Desde 2008 que os Açores passaram a integrar o roteiro espacial da Europa, com a instalação da estação de rastreio de lançadores da Agência Espacial Europeia (ESA) em Santa Maria (e não em 1999 como refere a estratégia agora em consulta pública).
Este foi um passo significativo dado por Carlos César e José Contente sob a determinação de Mariano Gago, que poucos, muitos poucos, nos Açores compreendiam e acreditavam. Podia minuciosamente recordar o gozo mediático por parte do PSD ao referir-se ao “contentor em Santa Maria” ou “o de acompanhar a partir de écrans o lançamento de satélite da Guiana Francesa”, mas com certeza hoje, e bem, a realidade mostrou o quanto anedótico eram as declarações de uns e não a estratégia política de outros.
Na sua essência das cerca de 22 páginas da Estratégia dos Açores para o espaço, está o histórico da implementação do setor espacial nos Açores, mas está ausente, com metas quantificadas, o futuro, sem receios de ser ousados. O trajeto realizado tem sido muito positivo com evidências de intervenção no setor público, nomeadamente parcerias com a administração pública.
Necessitamos de integrar nesta estratégia o compromisso do estímulo de um cluster económico na área dos serviços espaciais para utilizadores finais, que seja para além do “atrair investidores” ou “locais de ensaio”. Um cluster que crie e absorva (efetivamente) empresas beneficiando de um ecossistema fiscal e financeiro favorável (bem previsto nesta estratégia) e que possam exportar serviços criados a partir dos dados gerados pelas estações (e não só) - exportação sem custos ambientais.

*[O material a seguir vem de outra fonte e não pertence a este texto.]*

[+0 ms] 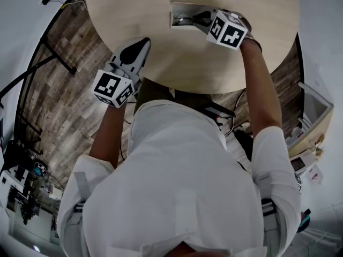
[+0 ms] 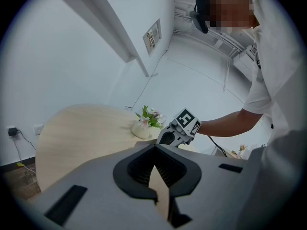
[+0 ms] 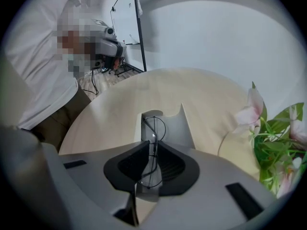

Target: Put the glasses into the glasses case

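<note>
The round table (image 1: 177,68) of pale wood is the middle of the room. Under it and to its left the floor (image 1: 59,90) is of grey-brown wooden planks, and a thin black metal frame (image 1: 59,57) stands there. Behind the table the walls (image 2: 62,56) are plain white and evenly lit. Low on the wall, left of the table, there is a socket (image 2: 11,130) with a cable. Higher above the table a small notice (image 2: 152,34) hangs beside a white slanted beam (image 2: 110,28). A vase of flowers (image 2: 146,123) stands near the table's edge.
</note>
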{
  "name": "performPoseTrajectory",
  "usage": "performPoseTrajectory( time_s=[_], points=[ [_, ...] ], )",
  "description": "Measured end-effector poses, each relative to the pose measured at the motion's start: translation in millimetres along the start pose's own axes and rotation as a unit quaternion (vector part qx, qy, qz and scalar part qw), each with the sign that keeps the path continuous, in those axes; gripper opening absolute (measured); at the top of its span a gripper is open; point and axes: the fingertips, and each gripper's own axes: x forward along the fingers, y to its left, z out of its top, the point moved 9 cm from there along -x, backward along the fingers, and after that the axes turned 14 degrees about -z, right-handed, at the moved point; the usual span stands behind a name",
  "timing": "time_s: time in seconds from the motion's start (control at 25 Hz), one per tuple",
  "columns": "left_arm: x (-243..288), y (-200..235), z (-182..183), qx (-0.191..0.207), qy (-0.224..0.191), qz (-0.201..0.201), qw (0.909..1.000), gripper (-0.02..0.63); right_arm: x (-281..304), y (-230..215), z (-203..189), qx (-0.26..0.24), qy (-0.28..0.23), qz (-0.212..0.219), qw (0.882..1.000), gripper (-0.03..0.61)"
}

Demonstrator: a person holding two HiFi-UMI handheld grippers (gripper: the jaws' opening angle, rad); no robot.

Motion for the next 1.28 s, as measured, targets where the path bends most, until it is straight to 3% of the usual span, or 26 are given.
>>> performPoseTrajectory(
  time_s=[0.2, 0.32, 0.44, 0.56, 0.68, 0.88, 1.12, 1.28],
  points=[
    [-6, -4, 6, 0.008, -0.002, -0.007, 0.9999, 0.009, -19, 2, 9, 0.032, -0.029, -0.021, 0.999, 0.038],
    [-5, -5, 19, 0.023, -0.005, -0.016, 0.9996, 0.009, -46, -7, 24, 0.071, -0.076, -0.055, 0.993, 0.038],
    [-7, -10, 37, 0.041, -0.011, -0.026, 0.9987, 0.009, -84, -13, 45, 0.121, -0.15, -0.087, 0.977, 0.038],
    [-7, -20, 58, 0.063, -0.018, -0.039, 0.9971, 0.009, -130, -15, 66, 0.155, -0.228, -0.126, 0.953, 0.037],
    [-5, -33, 79, 0.079, -0.025, -0.056, 0.995, 0.009, -182, -10, 83, 0.192, -0.302, -0.167, 0.919, 0.035],
    [2, -55, 111, 0.111, -0.039, -0.079, 0.99, 0.009, -261, 4, 86, 0.233, -0.398, -0.258, 0.849, 0.028],
    [0, -81, 143, 0.148, -0.057, -0.079, 0.9842, 0.009, -336, 44, 54, 0.304, -0.447, -0.376, 0.752, 0.025],
    [-12, -106, 153, 0.162, -0.071, -0.071, 0.9817, 0.009, -355, 86, 24, 0.363, -0.455, -0.42, 0.696, 0.024]
  ],
)
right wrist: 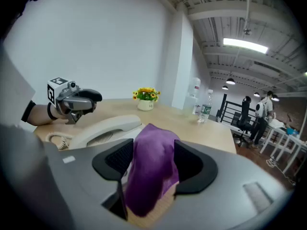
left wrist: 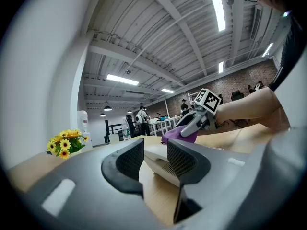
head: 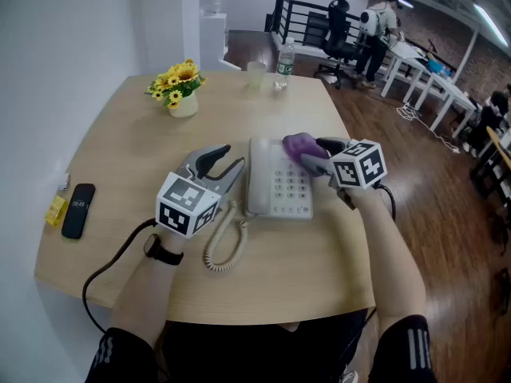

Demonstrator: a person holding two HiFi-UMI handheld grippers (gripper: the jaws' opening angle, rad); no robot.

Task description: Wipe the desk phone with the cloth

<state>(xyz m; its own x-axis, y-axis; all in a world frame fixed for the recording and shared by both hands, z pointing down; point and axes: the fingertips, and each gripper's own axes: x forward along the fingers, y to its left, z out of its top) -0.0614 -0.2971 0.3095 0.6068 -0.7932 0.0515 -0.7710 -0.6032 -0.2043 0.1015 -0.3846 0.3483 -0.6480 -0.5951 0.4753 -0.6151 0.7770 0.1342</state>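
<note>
A pale desk phone (head: 278,183) lies in the middle of the wooden table, handset along its left side. My right gripper (head: 313,154) is shut on a purple cloth (head: 299,145) that rests on the phone's far right corner. In the right gripper view the cloth (right wrist: 152,169) fills the gap between the jaws and hangs down in front of them. My left gripper (head: 226,158) stands open just left of the handset with nothing between its jaws. In the left gripper view the handset (left wrist: 154,153) shows beyond the gap.
The phone's coiled cord (head: 226,246) curls toward the table's front edge. A pot of yellow flowers (head: 180,86), a cup (head: 255,73) and a water bottle (head: 284,62) stand at the far side. A black device (head: 78,210) and a yellow item (head: 56,209) lie at the left edge.
</note>
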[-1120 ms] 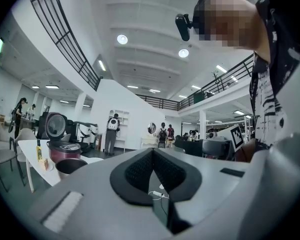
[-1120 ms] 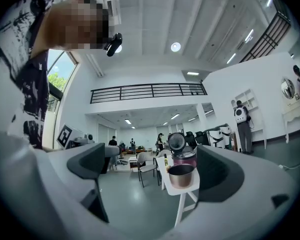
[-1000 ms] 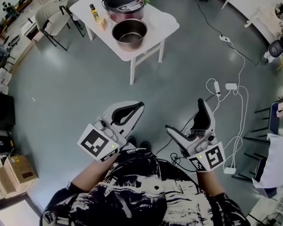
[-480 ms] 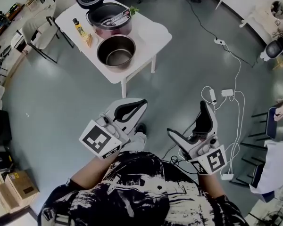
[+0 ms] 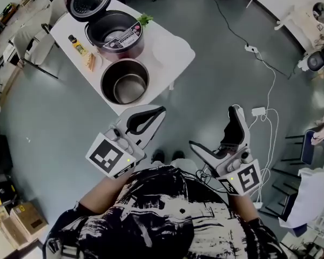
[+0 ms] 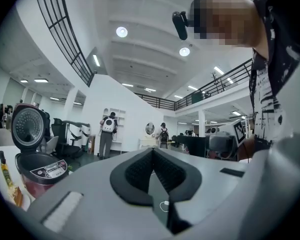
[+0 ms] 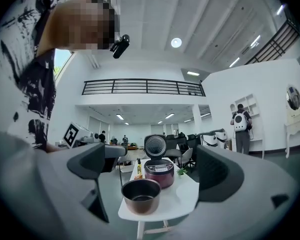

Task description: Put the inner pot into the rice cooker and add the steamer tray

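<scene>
Holds left gripper [image 5: 154, 115] pinched together on nothing, right gripper [image 5: 213, 128] spread and empty, both well apart from the inner pot [image 5: 125, 81] at 6 o'clock of the rice cooker [image 5: 114, 34], and risks shoving it off the table [image 5: 156, 69] edge by arriving closed.

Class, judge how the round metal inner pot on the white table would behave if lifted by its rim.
The round metal inner pot looks rigid and thin-walled, so it should hold its shape and probably feel light for its size. Its smooth, shiny wall may slip when gripped. Standing upright and empty on the white table, it seems unlikely to tip.
</scene>
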`<state>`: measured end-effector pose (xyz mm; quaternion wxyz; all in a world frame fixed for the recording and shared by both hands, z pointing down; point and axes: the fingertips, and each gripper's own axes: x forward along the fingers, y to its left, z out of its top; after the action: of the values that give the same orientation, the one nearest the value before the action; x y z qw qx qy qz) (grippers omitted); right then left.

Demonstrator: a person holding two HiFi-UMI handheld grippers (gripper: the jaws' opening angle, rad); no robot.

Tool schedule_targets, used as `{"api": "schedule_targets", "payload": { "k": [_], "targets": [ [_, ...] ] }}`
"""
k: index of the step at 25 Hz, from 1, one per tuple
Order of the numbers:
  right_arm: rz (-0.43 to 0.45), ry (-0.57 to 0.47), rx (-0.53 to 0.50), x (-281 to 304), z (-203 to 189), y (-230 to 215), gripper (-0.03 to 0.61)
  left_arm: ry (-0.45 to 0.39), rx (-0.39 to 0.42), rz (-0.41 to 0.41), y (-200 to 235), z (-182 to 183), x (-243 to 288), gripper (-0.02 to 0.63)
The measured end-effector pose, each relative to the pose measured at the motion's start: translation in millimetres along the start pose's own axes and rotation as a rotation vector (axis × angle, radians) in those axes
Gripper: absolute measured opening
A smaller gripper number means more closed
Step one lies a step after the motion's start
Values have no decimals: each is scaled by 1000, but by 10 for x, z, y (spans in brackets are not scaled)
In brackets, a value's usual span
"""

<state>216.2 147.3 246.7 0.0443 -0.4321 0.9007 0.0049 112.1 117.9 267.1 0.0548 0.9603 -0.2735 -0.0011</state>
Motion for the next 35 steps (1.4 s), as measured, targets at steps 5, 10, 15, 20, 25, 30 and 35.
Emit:
{"api": "schedule_targets", "payload": {
  "k": [5, 10, 15, 20, 25, 30, 35],
  "targets": [
    [91, -3, 11, 431, -58, -418, 523, -2, 2, 86, 400, 48, 294, 5],
    [235, -10, 23, 954, -108, -920, 523, -18, 17, 233, 883, 122, 643, 5],
    [408, 16, 34, 1391, -179, -1501, 523, -20, 16, 422, 1254, 185, 1001, 5],
    [553, 40, 29, 1780, -314, -1836, 523, -12, 14, 588, 1462, 191, 1088, 5],
    [655, 80, 62, 2241, -537, -1693, 523, -10, 7, 741, 1651, 181, 742, 5],
    [719, 144, 40, 2732, -767, -1335, 523, -54, 1, 829, 1956, 176, 283, 5],
    [752, 235, 19, 3146, -1087, -971, 523, -83, 4, 865, 2336, 218, -184, 5]
  ]
}}
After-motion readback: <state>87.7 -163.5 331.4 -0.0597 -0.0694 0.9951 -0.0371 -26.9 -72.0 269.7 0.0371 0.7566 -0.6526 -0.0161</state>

Sem empresas com sede nos Açores e recursos humanos, seremos um bypass da riqueza produzida pela tecnologia espacial da Estação de Santa Maria para empresas portuguesas e europeias.
Esse cluster tem que ser quantificado e ambicionado, sem receios, num plano de 10 anos, envolvendo políticas públicas ao nível da qualificação profissional, do emprego, das finanças públicas, da educação superior e não superior, investigação, dando assim razão ao referido na estratégia: “As tecnologias e aplicações espaciais têm demonstrado um enorme potencial para criar efeitos positivos (spillovers) em muitos outros sectores de mercado, com fatores de multiplicação para a economia real de até 8 vezes o montante investido”.
A referência a um capítulo “Projetos de interesse por parte da administração pública regional” é sintomático do bem que fazemos do uso da informação para valorizar a administração pública; porém, os projetos de interesse por parte do privado, estão numa qualquer empresa do continente – se em 2009 não tínhamos alternativa, no pós 2022 não criaremos alternativas?
Para além das empresas do continente, necessitamos ter nos Açores empresas que possam ser suas parceiras e outras concorrentes.
Sem empresas com sede na região que criem riqueza, ficaremos na fotografia, alimentaremos serviços para projetos públicos, teremos muitos parceiros (públicos) – importante alavanca na construção do caminho até hoje, mas precisa do privado para ser o caminho do futuro -, mas sem garantias que no fim de um ciclo universitário algum jovem terá motivações para se instalar ou regressar à casa. As ambições para 2030 não podem ser as que foram para 2020.
Necessitamos que nesta estratégia, que se quer ambiciosa, desde logo com metas quantificadas, contemple a geração de empresas e riqueza a criar para os próximos 10 anos a partir dos números de hoje (e estes quais são?).